I'm not really comfortable making broad technology predictions, but I recently ran across two things that perfectly illustrate for me the nature of the next-generation Web. Some of us are already living it, using offerings such as Twitter, Hunch, or any service that instead of forcing us to search, asks for our interests, preferences, or even location—and then delivers the information we want. The Internet's next-gen version will consist of services that tell us what we want to know at the exact moment we want to know it, possibly without our having to ask.
We're getting ever-closer to such personalized, push delivery of information via the Web. Case in point: I started trying to compile a list of deal-related tweets on Twitter so that I could find out whenever certain Web sites were offering bargains on specific products.
I had been using Twitter this way for news, but hadn't yet applied it to my personal life. Here was an exciting development: Scoring New Balance Sneakers for 70% off, thanks to a tweet, is pretty sweet. Frankly, I can see how a lot of people who currently view Twitter as a home for self-promoting bloggers and celebrities would value the ability to get deals delivered to them. That's the kind of promotion consumers can believe in.

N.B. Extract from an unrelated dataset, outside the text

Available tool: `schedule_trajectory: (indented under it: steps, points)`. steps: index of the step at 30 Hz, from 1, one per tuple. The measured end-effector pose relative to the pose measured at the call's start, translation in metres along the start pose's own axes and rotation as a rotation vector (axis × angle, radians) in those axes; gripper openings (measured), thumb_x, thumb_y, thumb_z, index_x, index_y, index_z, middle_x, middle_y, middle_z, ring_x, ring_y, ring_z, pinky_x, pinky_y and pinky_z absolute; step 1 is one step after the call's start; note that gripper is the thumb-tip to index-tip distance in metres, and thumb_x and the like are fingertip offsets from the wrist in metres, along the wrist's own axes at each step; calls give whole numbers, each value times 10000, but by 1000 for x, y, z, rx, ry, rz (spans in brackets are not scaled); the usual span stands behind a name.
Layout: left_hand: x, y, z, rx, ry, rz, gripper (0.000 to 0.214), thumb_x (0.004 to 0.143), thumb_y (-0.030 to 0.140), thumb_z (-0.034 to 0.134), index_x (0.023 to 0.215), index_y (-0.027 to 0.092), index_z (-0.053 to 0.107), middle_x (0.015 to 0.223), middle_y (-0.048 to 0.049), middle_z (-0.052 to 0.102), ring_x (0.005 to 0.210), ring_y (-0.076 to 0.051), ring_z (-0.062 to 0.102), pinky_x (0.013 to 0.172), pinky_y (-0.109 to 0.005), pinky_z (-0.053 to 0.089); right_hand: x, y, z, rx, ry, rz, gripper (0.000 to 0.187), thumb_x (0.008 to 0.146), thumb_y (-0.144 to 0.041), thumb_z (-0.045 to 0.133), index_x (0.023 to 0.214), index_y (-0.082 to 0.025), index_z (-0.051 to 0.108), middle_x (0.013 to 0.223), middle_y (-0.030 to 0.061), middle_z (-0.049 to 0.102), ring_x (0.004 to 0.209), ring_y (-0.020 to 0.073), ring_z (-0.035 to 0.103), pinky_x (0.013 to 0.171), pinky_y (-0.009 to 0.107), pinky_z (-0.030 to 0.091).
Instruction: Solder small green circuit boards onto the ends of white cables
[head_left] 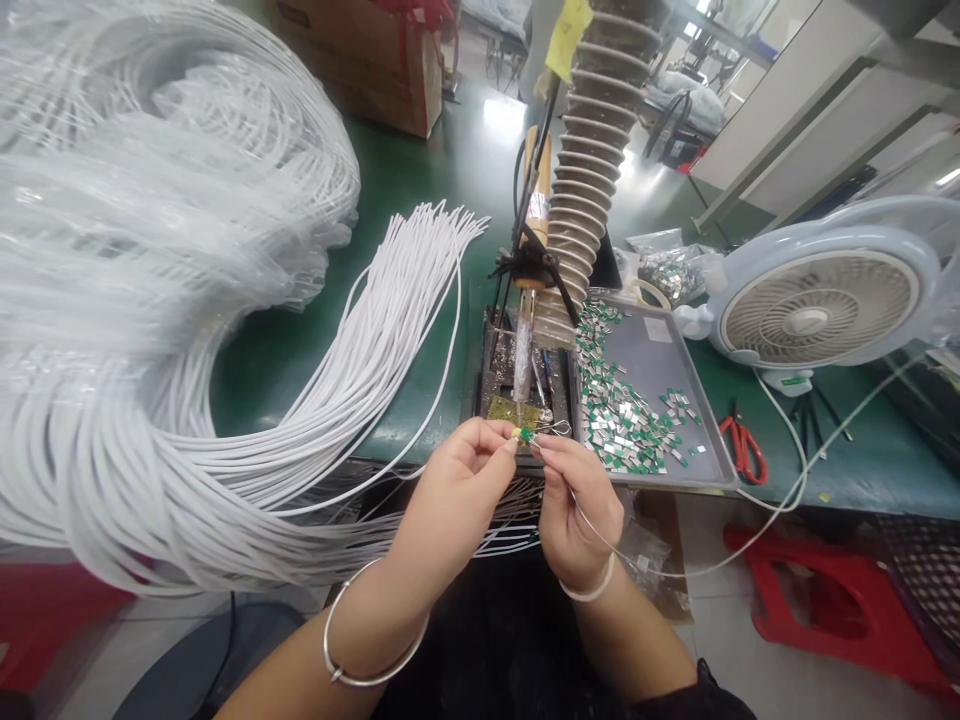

Vizit: Visual news feed photo frameThis morning, I received an e-mail about a two-way digital photo frame that's coming out next year. The Vizit frame from Isabella Products is pricey—at $279 for the frame and either $5.99 a month or $79.99 a year for a subscription to the wireless service, which allows people to e-mail or MMS pictures directly to the frame—but it doesn't require me to work hard.
Given my friends' current stage of life, I'm going to be receiving a lot of baby photos. Since I'm not so into infants, I can hop onto the Vizit online service where the pictures are actually stored, which is why this is cooler than some of the other digital photo frames, to delete such pics. I can also do it from the frame itself. The frame is essentially a visual newsfeed for my friends and we don't even have to log on to Facebook to see it.
Both examples show off a key tenet of this new Web vision: I don't need to access the Internet from my computer. It comes to me via my phone, my navigation device, TV, or that fancy photo frame. It's my Web, delivering the information that it thinks I want, based on my preferences, friends, and eventually, my location. I think that by Christmas 2010 everyone will be well on their way to having a "my Web" of their own.